GH-METHODS

Math-Physical Medicine

NO. 006

Using GH-Method: math-physical medicine to predict postprandial plasma glucose

Corresponding Author: Gerald C. Hsu, eclaireMD Foundation, USA.

Introduction
The author spent 8.5 years and 23,000 hours to research his diabetes conditions. Using GH-Method: math-physical medicine approach, he developed a postprandial plasma glucose (PPG) prediction model to evaluate and improve his type 2 diabetes.

Methods
The author examined correlations between PPG and three known major factors, carbs/sugar intake, post-meal exercise, ambient temperature (weather) and other secondary factors, including stress/tension, measurement time delay, traveling, illness, sleep disturbance, etc. A total of 19 influential factors were identified and analyzed and over 1 million data collected.

He applied optical physics at the front-end and wave theory at the back-end to develop an AI-based PPG prediction model and tool to assist him with controlling his PPG.

Results
During 1,309 days (from 6/1/2015 to 12/31/2018), he had 3,927 meals and collected ~80,000 PPG-related data.

The conclusions were:

  • ¬†Average PPG: 119 mg/dL (Figure 1);
Figure 1: Predicted vs. Measured PPG (6/1/2015-12/31/2018)
  • +48% correlation between PPG and carbs and sugar intake (15.0 gram and 38% contribution rate);
  • -66% correlation between PPG and post-meal walking (4,300 steps and 41% contribution rate), see Figure 2;
Figure 2: Relationship between PPG and carbs/sugar, exercise
  • Ambient temperature (weather) contributes ~10% of PPF formation;
  • Collectively, the remaining 16 secondary influential factors account for ~10% of PPG formation.

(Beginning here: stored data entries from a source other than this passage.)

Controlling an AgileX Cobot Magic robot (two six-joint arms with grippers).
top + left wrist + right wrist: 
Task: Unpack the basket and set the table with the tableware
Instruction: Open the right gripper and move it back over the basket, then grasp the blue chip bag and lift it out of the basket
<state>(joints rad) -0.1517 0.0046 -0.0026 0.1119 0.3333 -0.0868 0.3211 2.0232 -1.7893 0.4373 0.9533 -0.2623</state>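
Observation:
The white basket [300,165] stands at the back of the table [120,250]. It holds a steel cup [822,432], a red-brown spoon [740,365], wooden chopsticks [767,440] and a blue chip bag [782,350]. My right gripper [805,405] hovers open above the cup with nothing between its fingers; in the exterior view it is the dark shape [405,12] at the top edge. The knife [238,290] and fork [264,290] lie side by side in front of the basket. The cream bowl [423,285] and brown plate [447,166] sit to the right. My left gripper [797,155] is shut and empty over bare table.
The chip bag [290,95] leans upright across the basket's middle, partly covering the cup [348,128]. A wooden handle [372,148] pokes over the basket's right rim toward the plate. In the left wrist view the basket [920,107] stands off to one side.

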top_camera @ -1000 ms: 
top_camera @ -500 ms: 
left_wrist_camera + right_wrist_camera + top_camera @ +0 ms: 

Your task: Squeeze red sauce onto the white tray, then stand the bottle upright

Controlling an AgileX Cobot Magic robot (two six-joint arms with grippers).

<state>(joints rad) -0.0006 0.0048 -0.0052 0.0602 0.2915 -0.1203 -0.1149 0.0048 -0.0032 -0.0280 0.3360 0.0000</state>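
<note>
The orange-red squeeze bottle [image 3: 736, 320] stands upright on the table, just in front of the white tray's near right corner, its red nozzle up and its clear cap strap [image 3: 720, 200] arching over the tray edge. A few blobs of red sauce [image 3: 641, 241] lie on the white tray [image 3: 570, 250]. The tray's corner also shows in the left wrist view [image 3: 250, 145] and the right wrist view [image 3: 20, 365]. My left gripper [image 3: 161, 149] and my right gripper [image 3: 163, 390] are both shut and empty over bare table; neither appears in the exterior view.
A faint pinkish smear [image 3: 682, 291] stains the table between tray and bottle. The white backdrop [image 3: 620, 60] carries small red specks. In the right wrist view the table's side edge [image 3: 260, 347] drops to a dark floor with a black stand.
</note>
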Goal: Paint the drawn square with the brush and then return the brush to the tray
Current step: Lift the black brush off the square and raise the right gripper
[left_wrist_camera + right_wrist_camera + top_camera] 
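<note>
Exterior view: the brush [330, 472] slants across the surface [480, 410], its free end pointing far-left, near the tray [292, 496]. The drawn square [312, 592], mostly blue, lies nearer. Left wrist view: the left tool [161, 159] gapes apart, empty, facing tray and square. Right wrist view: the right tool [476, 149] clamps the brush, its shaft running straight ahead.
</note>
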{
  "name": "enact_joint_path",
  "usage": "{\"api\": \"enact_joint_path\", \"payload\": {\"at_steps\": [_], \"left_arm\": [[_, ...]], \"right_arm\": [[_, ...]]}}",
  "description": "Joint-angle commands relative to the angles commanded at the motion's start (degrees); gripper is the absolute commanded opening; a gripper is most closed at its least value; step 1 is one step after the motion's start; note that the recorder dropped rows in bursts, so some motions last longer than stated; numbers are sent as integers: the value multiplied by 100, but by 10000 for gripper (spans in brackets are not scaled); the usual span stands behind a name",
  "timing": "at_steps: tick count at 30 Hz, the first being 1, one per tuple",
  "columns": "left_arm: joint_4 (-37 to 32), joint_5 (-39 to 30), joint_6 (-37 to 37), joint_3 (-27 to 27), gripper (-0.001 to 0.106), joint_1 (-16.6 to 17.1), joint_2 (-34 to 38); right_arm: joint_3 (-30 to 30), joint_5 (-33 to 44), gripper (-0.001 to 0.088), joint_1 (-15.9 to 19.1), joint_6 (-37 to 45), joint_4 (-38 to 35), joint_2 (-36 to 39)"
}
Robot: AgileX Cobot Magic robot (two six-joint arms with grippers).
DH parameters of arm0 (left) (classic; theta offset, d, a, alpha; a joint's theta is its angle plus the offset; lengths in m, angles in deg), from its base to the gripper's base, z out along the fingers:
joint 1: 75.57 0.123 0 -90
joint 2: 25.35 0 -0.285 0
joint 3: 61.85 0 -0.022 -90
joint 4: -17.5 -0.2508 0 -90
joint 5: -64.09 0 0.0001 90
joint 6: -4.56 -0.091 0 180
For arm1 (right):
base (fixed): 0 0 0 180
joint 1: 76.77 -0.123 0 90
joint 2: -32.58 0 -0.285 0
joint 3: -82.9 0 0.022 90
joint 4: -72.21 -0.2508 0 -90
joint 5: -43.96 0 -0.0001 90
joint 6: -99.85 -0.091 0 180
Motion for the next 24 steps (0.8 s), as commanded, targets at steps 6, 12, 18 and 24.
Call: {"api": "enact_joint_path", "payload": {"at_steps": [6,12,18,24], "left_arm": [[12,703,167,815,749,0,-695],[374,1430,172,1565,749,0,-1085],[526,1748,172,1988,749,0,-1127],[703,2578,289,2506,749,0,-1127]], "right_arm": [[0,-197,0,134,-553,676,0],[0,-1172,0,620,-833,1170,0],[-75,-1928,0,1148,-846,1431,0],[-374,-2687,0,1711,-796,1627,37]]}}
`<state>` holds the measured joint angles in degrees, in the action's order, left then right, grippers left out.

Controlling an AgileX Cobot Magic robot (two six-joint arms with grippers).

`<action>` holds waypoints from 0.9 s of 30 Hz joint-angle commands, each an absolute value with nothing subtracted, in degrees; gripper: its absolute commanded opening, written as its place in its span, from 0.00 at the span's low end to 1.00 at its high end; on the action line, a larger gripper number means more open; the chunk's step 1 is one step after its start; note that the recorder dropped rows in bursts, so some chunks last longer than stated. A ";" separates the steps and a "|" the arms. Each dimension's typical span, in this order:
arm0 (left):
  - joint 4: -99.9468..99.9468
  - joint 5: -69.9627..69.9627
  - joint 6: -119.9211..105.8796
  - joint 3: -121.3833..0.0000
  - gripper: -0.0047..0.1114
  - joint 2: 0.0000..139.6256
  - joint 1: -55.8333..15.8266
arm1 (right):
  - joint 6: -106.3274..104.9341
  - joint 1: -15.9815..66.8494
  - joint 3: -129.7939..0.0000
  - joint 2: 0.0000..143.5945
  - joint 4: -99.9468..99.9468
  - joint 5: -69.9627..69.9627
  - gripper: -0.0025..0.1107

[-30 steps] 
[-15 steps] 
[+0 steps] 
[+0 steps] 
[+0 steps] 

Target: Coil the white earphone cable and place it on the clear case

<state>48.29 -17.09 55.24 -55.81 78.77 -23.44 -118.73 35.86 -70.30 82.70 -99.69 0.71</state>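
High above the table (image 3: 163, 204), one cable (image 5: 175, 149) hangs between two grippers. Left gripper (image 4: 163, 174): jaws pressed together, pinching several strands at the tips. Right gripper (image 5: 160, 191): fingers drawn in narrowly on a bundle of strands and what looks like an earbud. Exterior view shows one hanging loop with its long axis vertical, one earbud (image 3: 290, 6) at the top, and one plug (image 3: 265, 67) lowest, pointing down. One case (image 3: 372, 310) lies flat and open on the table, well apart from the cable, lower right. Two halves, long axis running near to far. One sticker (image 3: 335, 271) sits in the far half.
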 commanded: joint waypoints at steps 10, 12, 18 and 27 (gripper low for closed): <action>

Those PPG values were analyzed using a cloud-stored food database containing ~8 million data. He collected and re-processed 6 million data from the Department of Agriculture, US government (USDA), 1.6 million data of 500 franchised restaurants, his own collected 4,354 meal phots with ~0.5 million data.

Conclusion
The predicted PPG (119.13 mg/dL) vs. measured PPG (119.05 mg/dL) has a 99.3% linear accuracy and 82% correlation coefficient.

Based on his developed two glucose prediction tools, the author was able to reduce his PPG from 380 mg/dL to 116 mg/dL, daily glucose from 279 mg/dL to 116 mg/dL, and A1C from 10% to 6.5%.